++++ Data excerpt ++++

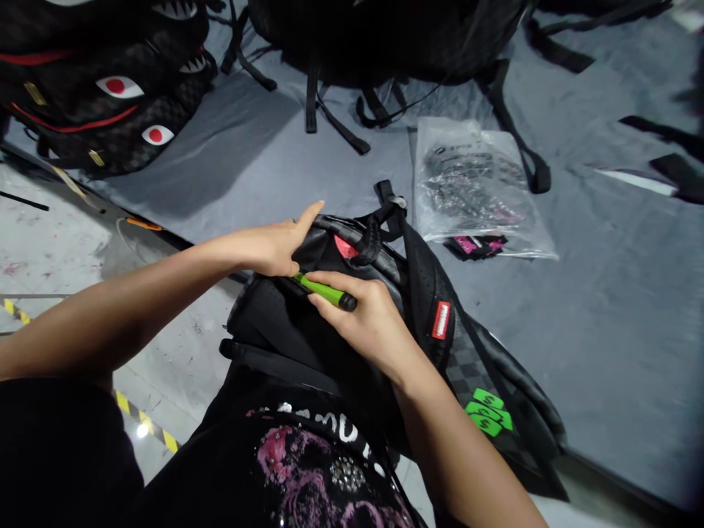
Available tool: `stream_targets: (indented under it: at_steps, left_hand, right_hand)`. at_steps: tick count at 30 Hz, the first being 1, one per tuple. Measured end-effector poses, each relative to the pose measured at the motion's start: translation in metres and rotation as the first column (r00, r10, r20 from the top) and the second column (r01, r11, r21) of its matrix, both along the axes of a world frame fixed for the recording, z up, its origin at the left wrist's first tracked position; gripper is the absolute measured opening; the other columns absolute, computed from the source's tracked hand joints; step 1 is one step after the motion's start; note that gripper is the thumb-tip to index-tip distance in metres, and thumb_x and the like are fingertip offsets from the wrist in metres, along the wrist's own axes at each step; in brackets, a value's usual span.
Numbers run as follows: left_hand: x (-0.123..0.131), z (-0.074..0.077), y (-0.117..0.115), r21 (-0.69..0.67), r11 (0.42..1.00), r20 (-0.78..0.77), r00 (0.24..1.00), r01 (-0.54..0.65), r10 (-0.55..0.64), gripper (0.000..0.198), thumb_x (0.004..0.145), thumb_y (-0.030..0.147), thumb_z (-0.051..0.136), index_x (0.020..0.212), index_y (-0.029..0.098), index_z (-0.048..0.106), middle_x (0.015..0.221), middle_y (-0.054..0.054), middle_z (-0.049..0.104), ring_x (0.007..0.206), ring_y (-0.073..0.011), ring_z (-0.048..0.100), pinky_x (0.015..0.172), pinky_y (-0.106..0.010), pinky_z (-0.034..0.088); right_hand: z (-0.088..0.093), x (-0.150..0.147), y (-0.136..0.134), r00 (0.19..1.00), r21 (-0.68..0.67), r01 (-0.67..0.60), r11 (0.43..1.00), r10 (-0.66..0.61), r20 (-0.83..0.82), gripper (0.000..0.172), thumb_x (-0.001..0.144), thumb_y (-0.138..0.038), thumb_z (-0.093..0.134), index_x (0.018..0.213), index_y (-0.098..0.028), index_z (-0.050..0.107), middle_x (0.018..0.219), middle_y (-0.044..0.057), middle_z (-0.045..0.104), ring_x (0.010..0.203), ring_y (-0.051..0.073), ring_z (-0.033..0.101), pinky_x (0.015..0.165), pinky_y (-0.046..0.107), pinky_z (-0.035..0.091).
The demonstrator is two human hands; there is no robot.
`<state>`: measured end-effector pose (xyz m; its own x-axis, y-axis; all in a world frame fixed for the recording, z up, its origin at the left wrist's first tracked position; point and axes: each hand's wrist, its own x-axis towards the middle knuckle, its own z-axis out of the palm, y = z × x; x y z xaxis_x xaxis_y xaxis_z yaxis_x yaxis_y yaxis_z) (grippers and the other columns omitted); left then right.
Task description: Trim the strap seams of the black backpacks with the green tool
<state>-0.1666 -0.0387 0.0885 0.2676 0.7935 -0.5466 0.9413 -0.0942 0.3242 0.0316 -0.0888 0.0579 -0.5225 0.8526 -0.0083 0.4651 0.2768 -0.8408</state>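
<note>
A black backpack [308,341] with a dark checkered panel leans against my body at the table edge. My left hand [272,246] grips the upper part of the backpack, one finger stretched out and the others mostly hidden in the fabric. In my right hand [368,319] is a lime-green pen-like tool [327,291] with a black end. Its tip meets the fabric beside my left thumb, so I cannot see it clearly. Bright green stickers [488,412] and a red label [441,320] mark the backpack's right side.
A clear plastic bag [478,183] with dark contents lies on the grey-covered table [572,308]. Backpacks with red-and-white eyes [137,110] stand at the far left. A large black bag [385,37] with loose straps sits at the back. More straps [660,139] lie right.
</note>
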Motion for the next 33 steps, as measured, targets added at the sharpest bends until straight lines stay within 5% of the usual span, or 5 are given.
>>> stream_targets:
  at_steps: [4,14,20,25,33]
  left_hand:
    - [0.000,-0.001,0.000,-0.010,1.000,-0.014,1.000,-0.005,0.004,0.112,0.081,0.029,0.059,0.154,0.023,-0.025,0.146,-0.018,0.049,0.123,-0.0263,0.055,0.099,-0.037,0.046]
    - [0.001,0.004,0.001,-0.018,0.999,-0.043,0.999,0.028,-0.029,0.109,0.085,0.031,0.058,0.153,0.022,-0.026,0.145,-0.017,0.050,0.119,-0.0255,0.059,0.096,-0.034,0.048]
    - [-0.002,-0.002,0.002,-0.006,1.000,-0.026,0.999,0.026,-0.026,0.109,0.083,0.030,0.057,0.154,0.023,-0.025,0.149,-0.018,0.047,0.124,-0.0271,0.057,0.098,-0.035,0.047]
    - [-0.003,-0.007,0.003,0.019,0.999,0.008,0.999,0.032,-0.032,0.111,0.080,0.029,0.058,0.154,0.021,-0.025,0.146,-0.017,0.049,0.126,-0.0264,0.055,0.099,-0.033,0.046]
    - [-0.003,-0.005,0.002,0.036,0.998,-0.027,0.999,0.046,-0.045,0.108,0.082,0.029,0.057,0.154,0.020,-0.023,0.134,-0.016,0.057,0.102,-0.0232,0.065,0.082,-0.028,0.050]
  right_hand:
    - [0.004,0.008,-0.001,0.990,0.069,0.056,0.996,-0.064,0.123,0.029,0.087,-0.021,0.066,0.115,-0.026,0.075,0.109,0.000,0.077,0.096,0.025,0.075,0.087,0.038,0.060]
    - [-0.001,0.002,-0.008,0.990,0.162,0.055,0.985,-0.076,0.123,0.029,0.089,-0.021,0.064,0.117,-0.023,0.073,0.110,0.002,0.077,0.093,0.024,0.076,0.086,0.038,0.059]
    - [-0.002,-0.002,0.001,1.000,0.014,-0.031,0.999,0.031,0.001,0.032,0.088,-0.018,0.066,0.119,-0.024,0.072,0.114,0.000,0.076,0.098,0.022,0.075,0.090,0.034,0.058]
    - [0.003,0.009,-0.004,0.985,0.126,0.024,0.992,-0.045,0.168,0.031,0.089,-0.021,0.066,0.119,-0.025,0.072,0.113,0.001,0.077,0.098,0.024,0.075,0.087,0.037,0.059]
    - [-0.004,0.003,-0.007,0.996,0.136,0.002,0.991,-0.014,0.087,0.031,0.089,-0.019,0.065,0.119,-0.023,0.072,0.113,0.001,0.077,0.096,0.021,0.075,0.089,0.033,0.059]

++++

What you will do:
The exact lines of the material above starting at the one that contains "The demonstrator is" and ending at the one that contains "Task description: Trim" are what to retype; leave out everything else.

Reply:
The demonstrator is two human hands; there is no robot.
`<state>`: measured end-effector pose (xyz m; its own x-axis, y-axis; all in a world frame fixed for the recording, z up, its origin at the left wrist's first tracked position; point and axes: each hand's wrist, its own x-axis towards the middle knuckle, its own z-axis out of the palm, y = z × x; x y z xaxis_x xaxis_y xaxis_z yaxis_x yaxis_y yaxis_z) (grippers and the other columns omitted); left then right.
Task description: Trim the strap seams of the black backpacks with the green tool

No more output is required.